▸ ASSIGNMENT
Starting at the line below holding "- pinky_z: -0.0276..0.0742" and stopping at the line holding "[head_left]", print every line exactly, both ends included, and leave the rest out.

◆ ◆ ◆ ◆ ◆ ◆ ◆

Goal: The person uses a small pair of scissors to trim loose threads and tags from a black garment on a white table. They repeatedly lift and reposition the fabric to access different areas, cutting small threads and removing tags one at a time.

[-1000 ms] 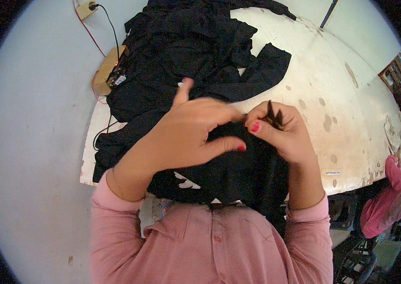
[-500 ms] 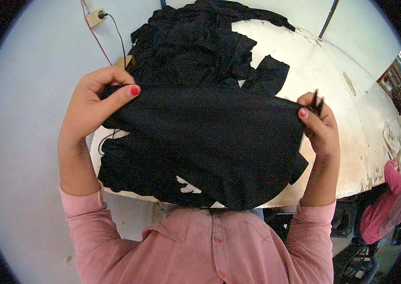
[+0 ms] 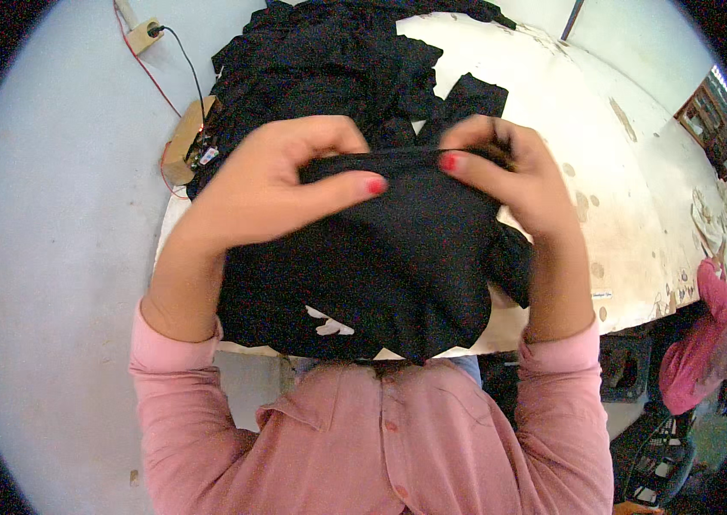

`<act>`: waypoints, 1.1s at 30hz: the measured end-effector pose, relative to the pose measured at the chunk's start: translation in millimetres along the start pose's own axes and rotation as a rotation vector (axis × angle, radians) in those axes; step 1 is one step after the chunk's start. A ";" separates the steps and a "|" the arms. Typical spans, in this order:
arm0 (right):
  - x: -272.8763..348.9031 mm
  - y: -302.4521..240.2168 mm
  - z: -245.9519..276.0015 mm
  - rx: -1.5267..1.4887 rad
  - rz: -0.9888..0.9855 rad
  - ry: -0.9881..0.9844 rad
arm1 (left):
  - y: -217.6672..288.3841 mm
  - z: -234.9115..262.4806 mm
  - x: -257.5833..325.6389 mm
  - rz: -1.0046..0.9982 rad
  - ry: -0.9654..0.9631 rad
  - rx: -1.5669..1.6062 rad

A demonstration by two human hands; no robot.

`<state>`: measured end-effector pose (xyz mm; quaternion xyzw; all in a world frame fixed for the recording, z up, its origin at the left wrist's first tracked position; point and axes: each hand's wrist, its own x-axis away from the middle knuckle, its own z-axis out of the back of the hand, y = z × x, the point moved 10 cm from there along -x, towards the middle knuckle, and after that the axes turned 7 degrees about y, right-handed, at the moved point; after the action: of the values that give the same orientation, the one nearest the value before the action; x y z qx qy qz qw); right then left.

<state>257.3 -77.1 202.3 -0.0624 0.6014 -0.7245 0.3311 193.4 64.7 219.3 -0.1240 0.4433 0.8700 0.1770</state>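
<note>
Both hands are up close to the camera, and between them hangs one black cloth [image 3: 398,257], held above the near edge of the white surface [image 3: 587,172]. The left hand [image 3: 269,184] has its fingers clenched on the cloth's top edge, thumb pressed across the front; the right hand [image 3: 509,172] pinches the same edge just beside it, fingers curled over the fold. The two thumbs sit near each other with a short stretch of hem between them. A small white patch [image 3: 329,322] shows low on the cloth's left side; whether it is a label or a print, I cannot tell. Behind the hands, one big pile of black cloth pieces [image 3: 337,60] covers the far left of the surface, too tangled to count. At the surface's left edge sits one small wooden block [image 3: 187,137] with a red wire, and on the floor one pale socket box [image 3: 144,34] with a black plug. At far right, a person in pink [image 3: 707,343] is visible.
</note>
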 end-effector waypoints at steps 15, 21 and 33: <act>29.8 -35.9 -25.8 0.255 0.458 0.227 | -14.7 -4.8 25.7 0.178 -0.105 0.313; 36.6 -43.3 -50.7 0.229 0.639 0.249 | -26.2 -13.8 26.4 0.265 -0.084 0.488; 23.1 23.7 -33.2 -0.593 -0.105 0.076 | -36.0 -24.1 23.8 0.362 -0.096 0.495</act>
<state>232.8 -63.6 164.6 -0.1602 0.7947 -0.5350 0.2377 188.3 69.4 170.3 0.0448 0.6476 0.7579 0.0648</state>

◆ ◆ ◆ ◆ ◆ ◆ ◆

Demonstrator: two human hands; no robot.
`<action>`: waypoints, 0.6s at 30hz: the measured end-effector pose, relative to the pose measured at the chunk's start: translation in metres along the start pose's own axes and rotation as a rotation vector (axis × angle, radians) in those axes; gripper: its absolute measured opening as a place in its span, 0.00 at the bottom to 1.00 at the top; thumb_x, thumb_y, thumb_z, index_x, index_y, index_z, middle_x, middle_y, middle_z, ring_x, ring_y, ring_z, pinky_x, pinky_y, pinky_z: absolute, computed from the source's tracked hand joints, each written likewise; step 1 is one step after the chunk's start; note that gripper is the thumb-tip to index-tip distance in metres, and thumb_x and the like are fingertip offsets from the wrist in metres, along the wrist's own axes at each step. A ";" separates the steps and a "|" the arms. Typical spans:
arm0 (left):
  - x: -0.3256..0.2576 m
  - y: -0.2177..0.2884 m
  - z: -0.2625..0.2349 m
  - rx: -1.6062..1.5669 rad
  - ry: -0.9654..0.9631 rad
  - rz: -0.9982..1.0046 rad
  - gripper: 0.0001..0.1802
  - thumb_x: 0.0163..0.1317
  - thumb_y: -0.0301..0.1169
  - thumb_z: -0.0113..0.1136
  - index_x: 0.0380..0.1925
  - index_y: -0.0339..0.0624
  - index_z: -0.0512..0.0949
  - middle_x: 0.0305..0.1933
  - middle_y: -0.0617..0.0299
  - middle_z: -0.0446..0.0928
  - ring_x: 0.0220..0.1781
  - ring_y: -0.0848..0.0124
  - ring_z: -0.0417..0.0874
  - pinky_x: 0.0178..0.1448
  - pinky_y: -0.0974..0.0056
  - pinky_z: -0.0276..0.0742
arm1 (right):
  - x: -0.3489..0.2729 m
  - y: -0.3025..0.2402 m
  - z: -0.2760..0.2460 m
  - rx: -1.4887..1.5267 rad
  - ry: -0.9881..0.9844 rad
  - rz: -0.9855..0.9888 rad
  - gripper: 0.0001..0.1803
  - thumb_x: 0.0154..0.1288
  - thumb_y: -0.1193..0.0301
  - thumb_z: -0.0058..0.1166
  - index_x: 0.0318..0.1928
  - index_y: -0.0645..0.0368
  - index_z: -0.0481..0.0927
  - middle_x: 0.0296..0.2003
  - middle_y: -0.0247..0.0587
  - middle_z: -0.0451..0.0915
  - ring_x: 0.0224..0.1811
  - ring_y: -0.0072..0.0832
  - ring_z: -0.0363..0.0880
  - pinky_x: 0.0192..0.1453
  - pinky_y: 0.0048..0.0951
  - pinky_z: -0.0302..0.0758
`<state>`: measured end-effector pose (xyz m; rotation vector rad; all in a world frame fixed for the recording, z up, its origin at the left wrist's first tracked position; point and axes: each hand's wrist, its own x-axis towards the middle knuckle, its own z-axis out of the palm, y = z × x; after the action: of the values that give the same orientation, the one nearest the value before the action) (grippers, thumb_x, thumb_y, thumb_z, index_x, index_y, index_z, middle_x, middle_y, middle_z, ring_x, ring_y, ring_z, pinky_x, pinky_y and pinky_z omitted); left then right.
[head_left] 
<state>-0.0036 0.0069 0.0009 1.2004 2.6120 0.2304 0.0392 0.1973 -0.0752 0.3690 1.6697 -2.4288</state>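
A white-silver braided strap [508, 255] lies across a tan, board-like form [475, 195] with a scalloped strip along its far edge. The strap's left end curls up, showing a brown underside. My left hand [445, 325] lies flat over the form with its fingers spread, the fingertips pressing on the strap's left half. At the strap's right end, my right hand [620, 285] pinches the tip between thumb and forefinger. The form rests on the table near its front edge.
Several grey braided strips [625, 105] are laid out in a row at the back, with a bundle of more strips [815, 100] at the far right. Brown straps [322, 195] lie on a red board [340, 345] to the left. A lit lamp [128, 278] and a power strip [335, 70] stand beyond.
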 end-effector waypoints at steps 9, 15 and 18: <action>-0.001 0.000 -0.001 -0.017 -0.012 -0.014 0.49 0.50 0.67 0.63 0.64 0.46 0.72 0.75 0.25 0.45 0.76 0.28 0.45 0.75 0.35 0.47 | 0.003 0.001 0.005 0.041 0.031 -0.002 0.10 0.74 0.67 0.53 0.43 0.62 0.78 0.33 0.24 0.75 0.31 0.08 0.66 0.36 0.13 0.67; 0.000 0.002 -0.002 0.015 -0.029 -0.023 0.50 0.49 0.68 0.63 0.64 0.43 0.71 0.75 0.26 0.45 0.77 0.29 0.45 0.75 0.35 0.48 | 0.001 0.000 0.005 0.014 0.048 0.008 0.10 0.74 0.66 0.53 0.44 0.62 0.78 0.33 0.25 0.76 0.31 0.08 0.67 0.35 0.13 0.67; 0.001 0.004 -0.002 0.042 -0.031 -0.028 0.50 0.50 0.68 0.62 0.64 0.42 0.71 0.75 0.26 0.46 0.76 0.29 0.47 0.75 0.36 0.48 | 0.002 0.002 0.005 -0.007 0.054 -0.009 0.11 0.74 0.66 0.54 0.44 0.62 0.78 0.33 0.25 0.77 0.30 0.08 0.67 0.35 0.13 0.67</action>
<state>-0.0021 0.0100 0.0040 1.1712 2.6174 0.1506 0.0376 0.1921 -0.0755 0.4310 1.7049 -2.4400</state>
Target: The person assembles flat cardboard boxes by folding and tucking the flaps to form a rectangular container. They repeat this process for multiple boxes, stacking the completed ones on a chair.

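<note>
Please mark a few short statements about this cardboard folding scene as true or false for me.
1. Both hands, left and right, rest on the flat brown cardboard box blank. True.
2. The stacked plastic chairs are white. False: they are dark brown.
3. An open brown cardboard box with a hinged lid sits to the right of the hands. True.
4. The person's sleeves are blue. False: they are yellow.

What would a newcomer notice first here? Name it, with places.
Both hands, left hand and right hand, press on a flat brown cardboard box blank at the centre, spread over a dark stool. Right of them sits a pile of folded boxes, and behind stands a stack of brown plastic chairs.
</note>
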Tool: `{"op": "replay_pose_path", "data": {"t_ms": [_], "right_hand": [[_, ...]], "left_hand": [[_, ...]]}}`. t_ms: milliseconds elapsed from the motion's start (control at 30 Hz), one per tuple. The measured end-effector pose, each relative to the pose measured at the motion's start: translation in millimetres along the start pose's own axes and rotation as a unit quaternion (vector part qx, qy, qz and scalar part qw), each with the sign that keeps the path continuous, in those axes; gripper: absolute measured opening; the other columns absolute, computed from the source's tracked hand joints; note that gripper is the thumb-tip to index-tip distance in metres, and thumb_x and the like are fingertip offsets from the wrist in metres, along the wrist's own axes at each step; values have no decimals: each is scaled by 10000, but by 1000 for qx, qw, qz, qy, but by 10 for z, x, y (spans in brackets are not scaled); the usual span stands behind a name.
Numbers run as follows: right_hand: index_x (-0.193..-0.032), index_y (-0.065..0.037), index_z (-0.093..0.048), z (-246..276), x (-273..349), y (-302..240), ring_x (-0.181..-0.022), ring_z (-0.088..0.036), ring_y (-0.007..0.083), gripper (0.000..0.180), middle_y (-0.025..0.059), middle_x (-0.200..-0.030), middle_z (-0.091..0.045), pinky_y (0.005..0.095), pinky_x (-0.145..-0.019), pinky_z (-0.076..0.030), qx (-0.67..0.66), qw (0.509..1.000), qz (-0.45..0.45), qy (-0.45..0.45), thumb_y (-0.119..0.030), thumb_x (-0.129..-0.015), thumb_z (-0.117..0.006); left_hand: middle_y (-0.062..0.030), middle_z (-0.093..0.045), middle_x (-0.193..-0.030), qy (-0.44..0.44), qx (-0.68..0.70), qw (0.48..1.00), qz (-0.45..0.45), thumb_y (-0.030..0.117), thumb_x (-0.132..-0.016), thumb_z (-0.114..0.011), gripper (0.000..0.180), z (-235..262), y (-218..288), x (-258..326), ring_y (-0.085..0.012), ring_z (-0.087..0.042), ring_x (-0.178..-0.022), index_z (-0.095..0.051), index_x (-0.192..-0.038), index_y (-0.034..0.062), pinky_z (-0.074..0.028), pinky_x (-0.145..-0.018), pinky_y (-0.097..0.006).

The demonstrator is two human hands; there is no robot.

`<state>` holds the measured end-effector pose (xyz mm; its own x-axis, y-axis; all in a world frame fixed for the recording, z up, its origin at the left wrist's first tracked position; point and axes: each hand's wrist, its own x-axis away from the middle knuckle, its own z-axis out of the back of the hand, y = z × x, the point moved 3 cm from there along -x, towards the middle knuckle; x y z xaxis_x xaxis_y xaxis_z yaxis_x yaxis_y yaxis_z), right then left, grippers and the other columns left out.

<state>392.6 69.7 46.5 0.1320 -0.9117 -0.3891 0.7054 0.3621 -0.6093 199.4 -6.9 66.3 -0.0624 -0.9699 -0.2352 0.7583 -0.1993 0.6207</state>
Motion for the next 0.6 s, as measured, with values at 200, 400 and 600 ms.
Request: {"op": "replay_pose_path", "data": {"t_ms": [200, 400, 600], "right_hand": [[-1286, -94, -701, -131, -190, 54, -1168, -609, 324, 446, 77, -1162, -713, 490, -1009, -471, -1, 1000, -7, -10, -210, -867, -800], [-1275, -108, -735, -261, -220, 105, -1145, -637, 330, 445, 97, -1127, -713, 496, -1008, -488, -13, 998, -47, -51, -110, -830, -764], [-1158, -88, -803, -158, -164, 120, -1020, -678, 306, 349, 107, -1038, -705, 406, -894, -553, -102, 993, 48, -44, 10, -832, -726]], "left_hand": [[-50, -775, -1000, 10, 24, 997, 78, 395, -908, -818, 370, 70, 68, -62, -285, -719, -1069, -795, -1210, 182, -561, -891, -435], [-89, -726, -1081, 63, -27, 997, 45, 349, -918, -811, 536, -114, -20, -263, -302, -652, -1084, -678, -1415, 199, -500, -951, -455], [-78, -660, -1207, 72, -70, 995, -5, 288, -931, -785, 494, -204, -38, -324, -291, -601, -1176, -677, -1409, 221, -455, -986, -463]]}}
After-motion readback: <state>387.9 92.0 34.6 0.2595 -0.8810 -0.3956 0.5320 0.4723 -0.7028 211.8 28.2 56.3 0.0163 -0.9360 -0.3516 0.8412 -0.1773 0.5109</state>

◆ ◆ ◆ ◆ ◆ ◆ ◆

▸ WRITTEN RESPONSE
  - pinky_z: -0.0276..0.0742
arm1 (right):
  - x: -0.3489..0.2729 m
  - y: -0.3025..0.2402 m
  - z: -0.2760..0.2460 m
  - rx: -1.4887..1.5267 rad
  - ry: -0.9881..0.9844 rad
  - rz: -0.9855..0.9888 rad
  - gripper: 0.0001..0.1803
  - thumb_x: 0.0154..0.1288
  - thumb_y: -0.1193..0.0301
  - thumb_z: -0.0058..0.1166
  - index_x: 0.0318..0.1928
  - index_y: -0.0645..0.0368
  - index_z: -0.0481..0.0927
  - middle_x: 0.0296..0.2003
  - middle_y: -0.0247..0.0587
  - middle_z: -0.0451..0.0915
  - ring_x: 0.0224..0.1811
  - ring_y: -0.0072..0.0832
  - ring_z: -0.0363..0.0880
  - pinky_x: 0.0192..0.1453
  - pinky_y: 0.0048..0.0951
  - pinky_z: -0.0302..0.0758
`<state>`: measured end-effector pose (xyz m; rotation vector rad; all in a world frame fixed for the recording, z up, its origin at the left wrist's first tracked position; point and axes: each hand's wrist, its own x-axis towards the middle knuckle, its own z-axis out of the palm, y = z × x; after the action: of the values that give the same orientation, the one nearest the value before the action) (grippers, thumb_x, thumb_y, thumb_z, index_x, index_y, index_z, middle_x, middle_y, middle_z, ring_x, ring_y, ring_z, pinky_x, pinky_y and pinky_z omitted); left then right.
[head_left] 

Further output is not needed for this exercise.